→ **What you need to do**
Quote the entries below from the line with "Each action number" through the line with "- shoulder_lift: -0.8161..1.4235", both ends included, and only those lines.

→ **Data excerpts**
+ + + + +

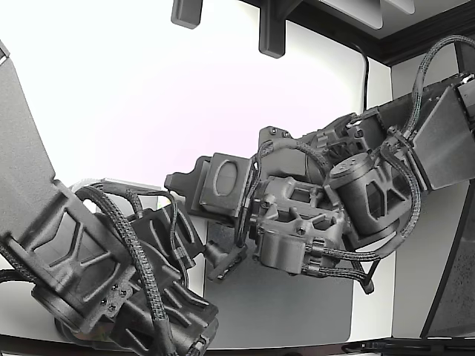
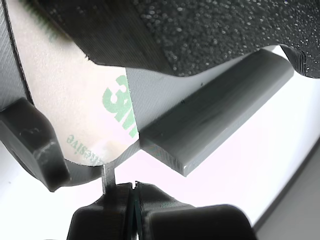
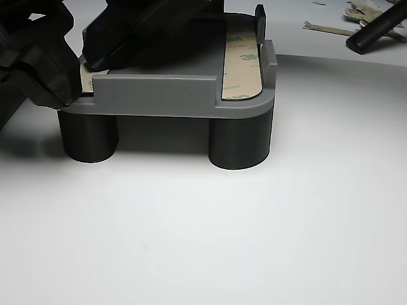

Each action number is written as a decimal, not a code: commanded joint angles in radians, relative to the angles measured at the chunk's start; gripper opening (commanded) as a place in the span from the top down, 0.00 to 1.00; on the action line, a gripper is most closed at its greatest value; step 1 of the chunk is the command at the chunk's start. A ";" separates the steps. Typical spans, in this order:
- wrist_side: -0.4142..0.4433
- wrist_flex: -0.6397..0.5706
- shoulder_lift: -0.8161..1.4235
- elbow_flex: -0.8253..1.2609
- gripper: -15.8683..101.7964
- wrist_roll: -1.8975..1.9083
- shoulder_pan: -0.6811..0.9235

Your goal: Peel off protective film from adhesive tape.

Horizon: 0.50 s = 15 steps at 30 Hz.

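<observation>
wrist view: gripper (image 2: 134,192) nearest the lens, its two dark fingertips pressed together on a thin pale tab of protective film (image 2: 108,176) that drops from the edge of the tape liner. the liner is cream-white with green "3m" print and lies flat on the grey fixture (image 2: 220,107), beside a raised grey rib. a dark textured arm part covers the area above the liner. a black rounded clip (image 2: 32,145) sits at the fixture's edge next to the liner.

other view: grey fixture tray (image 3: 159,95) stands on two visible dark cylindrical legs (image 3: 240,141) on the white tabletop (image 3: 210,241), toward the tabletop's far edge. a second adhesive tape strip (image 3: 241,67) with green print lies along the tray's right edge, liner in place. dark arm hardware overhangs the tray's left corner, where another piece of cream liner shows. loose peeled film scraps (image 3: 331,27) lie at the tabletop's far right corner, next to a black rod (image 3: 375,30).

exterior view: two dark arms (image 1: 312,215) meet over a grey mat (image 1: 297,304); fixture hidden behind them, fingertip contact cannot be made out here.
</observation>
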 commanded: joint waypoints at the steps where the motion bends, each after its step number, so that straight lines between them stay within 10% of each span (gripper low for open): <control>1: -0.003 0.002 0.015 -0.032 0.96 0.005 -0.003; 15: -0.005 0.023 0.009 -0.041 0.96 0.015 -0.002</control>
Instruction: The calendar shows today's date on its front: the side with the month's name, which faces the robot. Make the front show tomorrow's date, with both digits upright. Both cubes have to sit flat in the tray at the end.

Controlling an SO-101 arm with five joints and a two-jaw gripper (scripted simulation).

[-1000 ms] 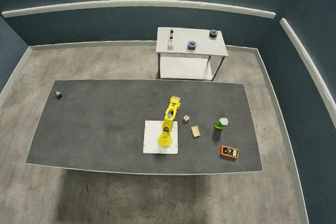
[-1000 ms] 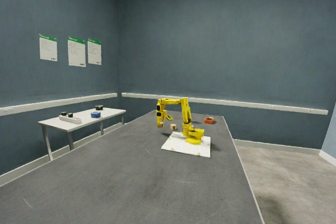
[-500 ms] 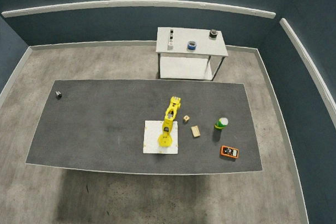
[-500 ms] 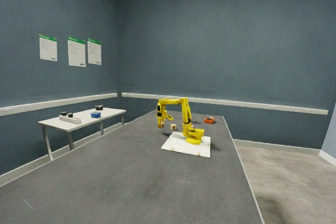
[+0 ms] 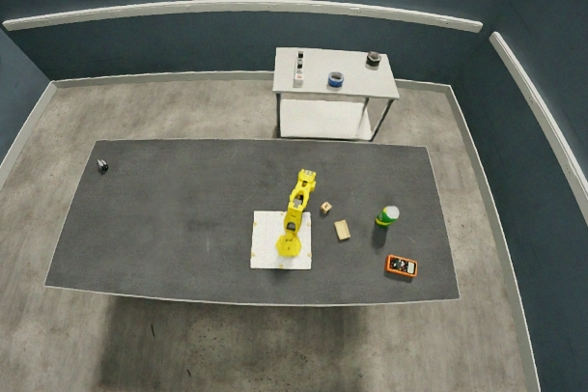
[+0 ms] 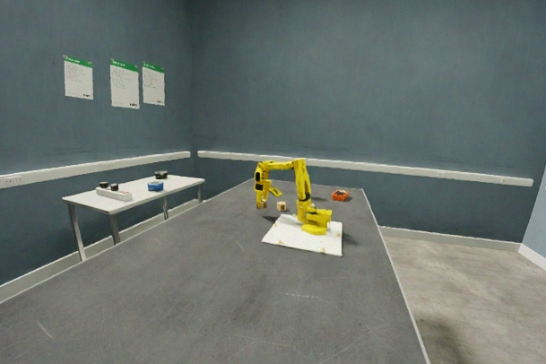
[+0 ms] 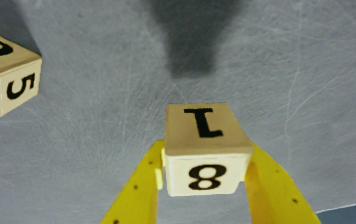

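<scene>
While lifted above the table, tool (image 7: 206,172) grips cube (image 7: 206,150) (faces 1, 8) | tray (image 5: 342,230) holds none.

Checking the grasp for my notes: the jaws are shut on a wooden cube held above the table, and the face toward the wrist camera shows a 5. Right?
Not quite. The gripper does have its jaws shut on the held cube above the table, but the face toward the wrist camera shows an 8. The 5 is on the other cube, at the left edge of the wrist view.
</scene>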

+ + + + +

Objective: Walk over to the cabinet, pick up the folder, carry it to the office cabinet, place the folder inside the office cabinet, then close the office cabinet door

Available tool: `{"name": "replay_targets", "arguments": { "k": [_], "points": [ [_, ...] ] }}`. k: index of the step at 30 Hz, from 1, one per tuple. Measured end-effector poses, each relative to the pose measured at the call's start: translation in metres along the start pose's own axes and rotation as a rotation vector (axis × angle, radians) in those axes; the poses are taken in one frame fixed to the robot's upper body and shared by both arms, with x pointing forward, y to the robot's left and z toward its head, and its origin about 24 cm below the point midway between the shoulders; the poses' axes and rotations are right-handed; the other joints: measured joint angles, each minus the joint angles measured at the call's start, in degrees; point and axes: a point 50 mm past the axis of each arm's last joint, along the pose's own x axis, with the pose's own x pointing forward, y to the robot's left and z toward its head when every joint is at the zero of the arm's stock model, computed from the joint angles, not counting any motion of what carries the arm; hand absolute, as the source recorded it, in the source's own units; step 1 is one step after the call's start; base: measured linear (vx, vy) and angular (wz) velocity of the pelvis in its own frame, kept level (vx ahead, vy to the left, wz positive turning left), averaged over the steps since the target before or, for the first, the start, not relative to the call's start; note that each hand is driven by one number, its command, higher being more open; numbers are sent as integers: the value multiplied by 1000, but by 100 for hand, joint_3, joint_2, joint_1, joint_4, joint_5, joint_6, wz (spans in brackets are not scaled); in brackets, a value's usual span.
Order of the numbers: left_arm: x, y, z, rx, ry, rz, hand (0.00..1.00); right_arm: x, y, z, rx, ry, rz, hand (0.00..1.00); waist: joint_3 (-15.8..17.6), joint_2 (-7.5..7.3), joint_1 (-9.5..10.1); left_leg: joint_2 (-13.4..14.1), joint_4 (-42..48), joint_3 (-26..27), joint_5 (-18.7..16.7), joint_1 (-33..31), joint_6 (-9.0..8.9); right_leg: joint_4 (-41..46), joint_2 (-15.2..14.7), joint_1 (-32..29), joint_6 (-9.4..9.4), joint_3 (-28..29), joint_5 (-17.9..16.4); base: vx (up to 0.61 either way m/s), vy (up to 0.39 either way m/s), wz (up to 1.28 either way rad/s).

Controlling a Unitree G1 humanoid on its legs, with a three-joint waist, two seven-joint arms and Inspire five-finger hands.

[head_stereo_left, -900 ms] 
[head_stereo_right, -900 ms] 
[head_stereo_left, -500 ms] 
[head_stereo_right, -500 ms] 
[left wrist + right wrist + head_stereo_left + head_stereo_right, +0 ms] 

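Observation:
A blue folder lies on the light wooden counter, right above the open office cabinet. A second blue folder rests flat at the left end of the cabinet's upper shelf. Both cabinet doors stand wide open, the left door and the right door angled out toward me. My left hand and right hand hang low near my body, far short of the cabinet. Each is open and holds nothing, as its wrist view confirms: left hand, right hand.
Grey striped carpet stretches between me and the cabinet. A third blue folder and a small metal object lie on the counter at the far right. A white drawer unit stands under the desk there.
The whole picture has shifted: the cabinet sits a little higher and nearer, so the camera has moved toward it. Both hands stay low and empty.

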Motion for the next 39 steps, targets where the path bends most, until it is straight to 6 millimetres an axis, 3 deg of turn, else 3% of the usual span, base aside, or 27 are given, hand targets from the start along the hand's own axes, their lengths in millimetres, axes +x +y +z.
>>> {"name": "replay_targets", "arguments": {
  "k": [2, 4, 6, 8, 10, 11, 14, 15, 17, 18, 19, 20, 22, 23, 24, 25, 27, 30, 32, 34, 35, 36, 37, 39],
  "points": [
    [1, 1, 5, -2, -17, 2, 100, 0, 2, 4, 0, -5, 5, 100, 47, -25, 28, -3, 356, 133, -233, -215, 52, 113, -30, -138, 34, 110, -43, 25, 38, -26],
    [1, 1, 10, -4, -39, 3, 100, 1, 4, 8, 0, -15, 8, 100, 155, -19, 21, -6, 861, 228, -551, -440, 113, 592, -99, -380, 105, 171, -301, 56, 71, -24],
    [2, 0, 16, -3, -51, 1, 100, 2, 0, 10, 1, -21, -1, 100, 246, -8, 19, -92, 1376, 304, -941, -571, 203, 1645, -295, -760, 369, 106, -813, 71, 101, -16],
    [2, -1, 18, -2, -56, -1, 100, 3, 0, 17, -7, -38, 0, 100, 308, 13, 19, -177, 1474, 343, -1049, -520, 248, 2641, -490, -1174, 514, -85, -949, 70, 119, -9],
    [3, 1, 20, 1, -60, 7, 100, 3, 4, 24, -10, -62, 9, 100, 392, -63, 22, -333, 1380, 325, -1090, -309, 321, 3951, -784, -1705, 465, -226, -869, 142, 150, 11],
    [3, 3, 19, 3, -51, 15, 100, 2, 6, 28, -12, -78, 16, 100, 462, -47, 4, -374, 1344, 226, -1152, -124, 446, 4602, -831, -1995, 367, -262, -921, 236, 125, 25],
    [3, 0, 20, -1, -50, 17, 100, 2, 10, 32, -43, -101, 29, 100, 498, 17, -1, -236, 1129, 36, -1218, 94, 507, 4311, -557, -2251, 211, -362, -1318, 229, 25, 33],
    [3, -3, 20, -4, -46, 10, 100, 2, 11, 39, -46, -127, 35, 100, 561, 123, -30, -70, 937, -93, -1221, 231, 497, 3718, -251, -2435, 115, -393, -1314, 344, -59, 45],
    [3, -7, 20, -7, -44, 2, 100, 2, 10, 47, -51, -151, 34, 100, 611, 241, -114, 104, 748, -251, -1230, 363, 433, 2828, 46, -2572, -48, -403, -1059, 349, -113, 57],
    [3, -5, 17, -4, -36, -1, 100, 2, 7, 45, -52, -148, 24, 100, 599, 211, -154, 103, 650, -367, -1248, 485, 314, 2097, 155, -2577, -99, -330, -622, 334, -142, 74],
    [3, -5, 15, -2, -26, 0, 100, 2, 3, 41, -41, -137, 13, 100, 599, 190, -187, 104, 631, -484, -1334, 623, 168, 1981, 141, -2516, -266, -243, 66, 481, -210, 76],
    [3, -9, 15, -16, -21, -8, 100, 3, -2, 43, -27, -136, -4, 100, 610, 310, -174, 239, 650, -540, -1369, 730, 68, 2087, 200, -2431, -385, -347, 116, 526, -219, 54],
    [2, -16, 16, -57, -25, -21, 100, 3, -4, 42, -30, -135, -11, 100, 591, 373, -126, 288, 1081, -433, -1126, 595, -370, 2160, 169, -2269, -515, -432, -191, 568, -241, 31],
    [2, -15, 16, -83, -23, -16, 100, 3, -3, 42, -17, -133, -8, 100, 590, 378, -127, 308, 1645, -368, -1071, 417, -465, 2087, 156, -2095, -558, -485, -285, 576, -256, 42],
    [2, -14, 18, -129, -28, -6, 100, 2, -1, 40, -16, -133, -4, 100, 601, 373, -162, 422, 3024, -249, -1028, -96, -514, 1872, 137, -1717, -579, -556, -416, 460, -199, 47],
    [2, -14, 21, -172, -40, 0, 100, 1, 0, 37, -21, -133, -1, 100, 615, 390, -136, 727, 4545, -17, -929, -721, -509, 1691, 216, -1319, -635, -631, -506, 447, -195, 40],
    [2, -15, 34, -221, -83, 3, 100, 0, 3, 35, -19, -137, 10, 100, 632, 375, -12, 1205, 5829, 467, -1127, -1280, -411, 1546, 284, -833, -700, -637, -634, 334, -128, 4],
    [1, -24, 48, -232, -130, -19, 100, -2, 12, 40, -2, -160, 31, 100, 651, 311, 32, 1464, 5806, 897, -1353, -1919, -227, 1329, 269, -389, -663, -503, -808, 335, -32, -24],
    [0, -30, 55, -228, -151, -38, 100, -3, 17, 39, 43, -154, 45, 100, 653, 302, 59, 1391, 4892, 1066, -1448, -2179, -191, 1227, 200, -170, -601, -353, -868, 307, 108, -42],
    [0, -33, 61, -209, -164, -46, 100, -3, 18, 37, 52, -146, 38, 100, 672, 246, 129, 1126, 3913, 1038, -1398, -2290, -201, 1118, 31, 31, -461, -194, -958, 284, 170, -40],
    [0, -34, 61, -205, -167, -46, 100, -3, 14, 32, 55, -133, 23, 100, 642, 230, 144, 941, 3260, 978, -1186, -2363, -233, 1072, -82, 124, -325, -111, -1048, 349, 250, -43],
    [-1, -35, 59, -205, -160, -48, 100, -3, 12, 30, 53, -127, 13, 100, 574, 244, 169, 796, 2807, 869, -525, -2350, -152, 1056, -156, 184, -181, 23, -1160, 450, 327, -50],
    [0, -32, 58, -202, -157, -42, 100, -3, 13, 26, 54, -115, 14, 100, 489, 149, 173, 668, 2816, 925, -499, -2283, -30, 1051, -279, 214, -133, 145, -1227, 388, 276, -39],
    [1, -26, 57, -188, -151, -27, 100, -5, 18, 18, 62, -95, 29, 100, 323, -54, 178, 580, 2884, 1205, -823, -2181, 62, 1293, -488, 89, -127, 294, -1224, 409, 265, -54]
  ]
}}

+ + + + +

→ **Written solution**
Each action number is written as a decimal, not a code: commanded joint angles in radians, relative to the angles measured at the chunk's start; gripper opening (commanded) as a place in the span from the top down, 0.00 to 1.00; on the action line, a gripper is most closed at its greatest value; step 1 of the chunk is the command at the chunk's start. A ";" separates the steps. Typical spans, in this order:
- wrist_side: -0.4142..0.4433
- wrist_flex: -0.6397..0.5706
- shoulder_lift: -0.8161..1.4235

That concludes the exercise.